Trump is using these statistics to make the case to Congress for
funding a wall along the entire Mexican border. Some Senate Republicans
are balking, and Mr. Trump’s political advisers worry that failing to
deliver on this signature campaign promise would hurt him with his
political base.
“What
he’s done so far has worked,” Thomas Homan, the acting director of
Immigration and Customs Enforcement, told reporters. “We need funding to
make it permanent. We need to build a wall.”
Mr.
Homan said the executive orders on immigration signed by the president
had helped further stanch the flow of illegal crossings. But the
measures he and other officials cited — such as electronic sensors along
the border fences — were put in place well before Mr. Trump took
office.
Arizona
was the site of one of Mr. Trump’s most raucous rallies during the
presidential campaign, and if anything, the atmosphere was even more
charged on this visit, his first as president.
The
Democratic mayor of Phoenix, Greg Stanton, pleaded with Mr. Trump to
put off his trip, saying it would only aggravate racial tensions, coming
so soon after clashes between white supremacists and counterprotesters
in Virginia.
The
list of people in Arizona on Mr. Trump’s enemies list includes both of
the state’s Republican senators: Jeff Flake, a longtime nemesis whom Mr.

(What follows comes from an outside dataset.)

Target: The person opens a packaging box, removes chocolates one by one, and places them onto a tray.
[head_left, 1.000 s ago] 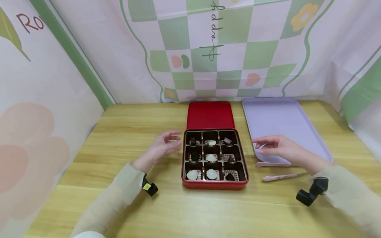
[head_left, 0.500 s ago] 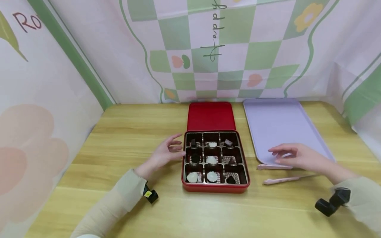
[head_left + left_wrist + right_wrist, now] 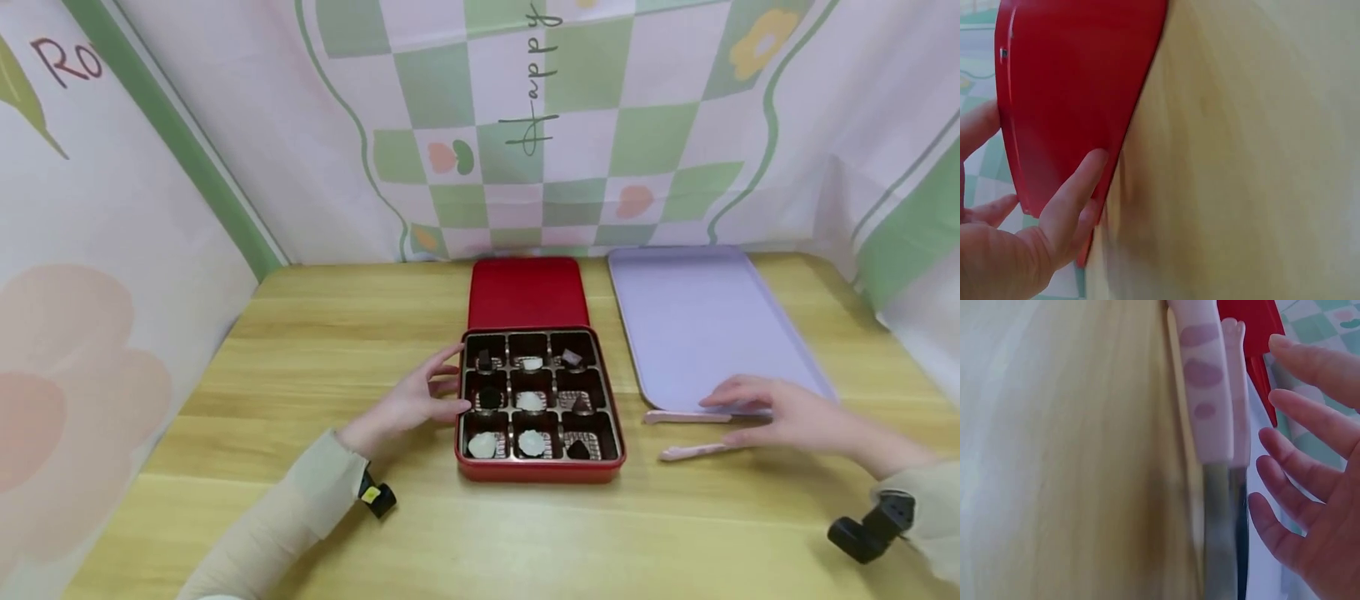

Trump has described as “toxic” and a “flake”; and John McCain, who cast
the decisive Republican vote to dash Mr. Trump’s effort to repeal
former President Barack Obama’s Affordable Care Act in the Senate.
For
his part, Mr. Trump has toggled unpredictably between appealing for
unity in the wake of Charlottesville to reaffirming his inflammatory
statements of last Tuesday, when he draw a moral equivalence between the
white supremacists and those who tried to resist them.
On
Monday night, the president prefaced a speech laying out his
Afghanistan policy with a call for conciliation, telling the service
members in his audience that they symbolized the ideals of individual
rights and respect for minorities that are central to the American
experience.
“Loyalty
to our nation demands loyalty to one another,” he said in the most
eloquent part of his 25-minute address. “Love for America requires love
for all of its people. When we open our hearts to patriotism, there is
no room for prejudice, no place for bigotry and no tolerance for hate.”